Макромолекулярный докинг

Макромолекулярный докинг — это метод молекулярного моделирования четвертичной структуры комплексов, образованных двумя или более взаимодействующими биологическими макромолекулами. Чаще всего исследуются белок-белковые комплексы, реже — белок-нуклеиновые.

Конечной целью докинга является предсказание трёхмерной структуры изучаемого макромолекулярного комплекса в естественной среде. Результатом докинга является набор моделей комплекса (структур). Они могут быть ранжированы различными методами, такими как оценочная (скоровая, скоринг, скор-) функция для отбора наиболее правдоподобных (с большей долей вероятности встречающихся в организме).

Термин «докинг» или «стыковка» появился в конце 1970-х в значении моделирования стыковки двух молекул, при котором ориентация последних не менялась (менялось только положение).

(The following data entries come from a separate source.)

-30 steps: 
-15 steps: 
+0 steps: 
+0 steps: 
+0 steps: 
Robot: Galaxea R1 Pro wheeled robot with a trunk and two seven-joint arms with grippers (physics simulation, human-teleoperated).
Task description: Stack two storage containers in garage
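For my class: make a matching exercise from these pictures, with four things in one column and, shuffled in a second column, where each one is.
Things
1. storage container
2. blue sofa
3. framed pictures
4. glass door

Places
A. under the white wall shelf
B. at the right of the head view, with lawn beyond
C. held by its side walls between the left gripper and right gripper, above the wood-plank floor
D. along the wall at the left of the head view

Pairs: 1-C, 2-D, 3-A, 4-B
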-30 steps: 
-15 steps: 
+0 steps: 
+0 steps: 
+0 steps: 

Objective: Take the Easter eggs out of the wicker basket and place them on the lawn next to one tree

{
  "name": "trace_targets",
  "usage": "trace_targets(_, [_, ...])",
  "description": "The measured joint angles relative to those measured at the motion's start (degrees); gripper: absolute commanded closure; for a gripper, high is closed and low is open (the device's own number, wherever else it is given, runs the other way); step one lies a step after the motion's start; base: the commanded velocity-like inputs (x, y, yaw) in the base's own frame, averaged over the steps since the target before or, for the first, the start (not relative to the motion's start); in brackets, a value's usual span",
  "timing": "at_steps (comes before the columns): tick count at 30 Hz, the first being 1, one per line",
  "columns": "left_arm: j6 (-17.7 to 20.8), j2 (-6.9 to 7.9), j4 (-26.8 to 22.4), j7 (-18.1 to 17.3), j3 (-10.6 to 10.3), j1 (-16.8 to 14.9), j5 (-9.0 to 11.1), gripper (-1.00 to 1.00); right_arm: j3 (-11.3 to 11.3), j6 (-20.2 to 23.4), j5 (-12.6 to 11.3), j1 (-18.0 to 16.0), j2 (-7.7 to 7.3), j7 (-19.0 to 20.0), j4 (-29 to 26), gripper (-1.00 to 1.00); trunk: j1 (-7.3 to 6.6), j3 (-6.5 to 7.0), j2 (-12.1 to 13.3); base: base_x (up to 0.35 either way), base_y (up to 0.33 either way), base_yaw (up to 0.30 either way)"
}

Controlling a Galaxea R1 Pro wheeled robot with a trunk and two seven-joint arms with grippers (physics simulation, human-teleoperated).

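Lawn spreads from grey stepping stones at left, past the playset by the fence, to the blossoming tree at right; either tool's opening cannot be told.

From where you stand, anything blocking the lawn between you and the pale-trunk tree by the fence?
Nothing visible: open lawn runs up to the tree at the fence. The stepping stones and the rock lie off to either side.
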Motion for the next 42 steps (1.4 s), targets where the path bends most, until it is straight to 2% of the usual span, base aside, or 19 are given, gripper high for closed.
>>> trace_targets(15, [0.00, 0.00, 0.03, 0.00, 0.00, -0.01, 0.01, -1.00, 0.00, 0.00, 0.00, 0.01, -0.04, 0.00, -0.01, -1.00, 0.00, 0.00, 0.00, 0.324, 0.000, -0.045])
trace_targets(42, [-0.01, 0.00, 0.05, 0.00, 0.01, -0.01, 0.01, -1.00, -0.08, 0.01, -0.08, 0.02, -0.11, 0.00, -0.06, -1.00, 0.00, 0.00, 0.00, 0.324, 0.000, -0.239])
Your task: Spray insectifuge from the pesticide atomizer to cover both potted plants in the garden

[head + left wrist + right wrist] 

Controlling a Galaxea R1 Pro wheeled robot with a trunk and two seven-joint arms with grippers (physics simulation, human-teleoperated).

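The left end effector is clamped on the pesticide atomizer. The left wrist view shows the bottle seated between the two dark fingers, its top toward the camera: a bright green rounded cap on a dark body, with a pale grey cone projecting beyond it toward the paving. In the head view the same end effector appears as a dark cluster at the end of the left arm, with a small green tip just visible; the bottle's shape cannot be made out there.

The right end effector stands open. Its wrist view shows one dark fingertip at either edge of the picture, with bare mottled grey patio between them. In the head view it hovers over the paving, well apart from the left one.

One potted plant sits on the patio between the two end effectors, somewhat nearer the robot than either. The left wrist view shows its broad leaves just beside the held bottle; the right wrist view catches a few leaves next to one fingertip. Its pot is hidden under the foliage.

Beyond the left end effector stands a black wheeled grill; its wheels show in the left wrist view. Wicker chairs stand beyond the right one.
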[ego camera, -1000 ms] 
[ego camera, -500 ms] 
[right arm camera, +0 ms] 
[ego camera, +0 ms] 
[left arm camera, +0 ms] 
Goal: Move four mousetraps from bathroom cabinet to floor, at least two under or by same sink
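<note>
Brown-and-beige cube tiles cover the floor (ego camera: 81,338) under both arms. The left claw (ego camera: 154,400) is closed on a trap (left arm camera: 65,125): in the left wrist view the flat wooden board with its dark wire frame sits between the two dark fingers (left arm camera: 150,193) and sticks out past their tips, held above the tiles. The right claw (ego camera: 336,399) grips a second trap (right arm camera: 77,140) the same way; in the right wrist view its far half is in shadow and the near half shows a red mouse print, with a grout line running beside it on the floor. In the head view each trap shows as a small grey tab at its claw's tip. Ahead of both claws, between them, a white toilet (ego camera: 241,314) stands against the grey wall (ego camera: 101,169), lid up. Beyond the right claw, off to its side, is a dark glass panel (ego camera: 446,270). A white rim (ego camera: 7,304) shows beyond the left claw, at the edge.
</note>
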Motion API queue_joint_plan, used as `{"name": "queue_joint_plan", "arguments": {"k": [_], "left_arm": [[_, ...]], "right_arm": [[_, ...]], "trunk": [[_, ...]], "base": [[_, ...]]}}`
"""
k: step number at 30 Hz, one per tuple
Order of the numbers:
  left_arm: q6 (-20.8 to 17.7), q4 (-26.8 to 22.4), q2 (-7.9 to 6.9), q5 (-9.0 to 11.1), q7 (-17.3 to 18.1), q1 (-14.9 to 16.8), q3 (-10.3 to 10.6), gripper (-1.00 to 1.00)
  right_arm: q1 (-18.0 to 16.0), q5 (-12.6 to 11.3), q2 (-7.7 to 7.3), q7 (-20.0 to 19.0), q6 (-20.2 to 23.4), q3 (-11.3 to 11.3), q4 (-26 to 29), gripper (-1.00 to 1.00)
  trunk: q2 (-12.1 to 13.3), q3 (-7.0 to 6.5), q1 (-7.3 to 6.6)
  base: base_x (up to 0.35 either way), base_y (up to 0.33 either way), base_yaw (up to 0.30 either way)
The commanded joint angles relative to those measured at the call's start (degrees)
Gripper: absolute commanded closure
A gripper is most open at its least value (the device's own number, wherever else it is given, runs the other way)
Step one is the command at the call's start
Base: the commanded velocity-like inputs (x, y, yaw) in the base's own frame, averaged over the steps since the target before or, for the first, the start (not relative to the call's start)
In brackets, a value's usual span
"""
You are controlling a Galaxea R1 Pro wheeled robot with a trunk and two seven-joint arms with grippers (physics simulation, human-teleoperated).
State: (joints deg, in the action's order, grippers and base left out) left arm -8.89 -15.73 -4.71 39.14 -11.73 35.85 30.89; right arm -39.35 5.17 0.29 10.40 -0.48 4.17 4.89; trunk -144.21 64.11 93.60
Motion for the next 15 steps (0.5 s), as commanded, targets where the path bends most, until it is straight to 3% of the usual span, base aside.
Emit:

С увеличением компьютерных мощностей стало возможно разрешить изменение ориентации партнёров, такой вариант докинга называется «rigid docking» или докинг жёстких тел («rigid body»). Следующим шагом стал переход к «гибкому докингу» («flexible docking»), при котором изменяется внутренняя геометрия (конформация) партнёров.

Введение

Биологические роли большинства белков, описываемые тем, с какими молекулами они могут взаимодействовать известны в лучшем случае по меньшей мере неполностью. Даже белки, участвующие в хорошо изученных биологических процессах (напр. ЦТК) могут иметь неожиданных интерактантов или новые биологические функции.

В случае белок-белковых взаимодействий возникают дополнительные вопросы. Считается, что генетические заболевания (напр. муковисцидоз) вызываются неправильно свернутыми (мутированными) белками и возникает желание понять какие аномальные белок-белковые взаимодействия могут быть вызваны той или иной мутацией. Если в будущем появится возможность дизайна белков для проведения биологических функций, важно будет определить круг их возможных взаимодействий.

Для некоторого набора белков может решаться следующий спектр задач:

  • Связываются ли белки in vivo?

Если связываются,

  • Какую конформацию имеет белок в связанном состоянии?
  • Насколько сильным можно считать их взаимодействие?

Если не связываются,

  • Можно ли получить связывание путём внедрение мутаций в белки?

Для решения этих проблем может применяться белок-белковый докинг.

Более того докинг может помочь в исследовании белков с неизвестной функцией (относительно мало изученная сфера). Если нет модели пространственной структуры, её можно моделировать (см. предсказание структуры белка).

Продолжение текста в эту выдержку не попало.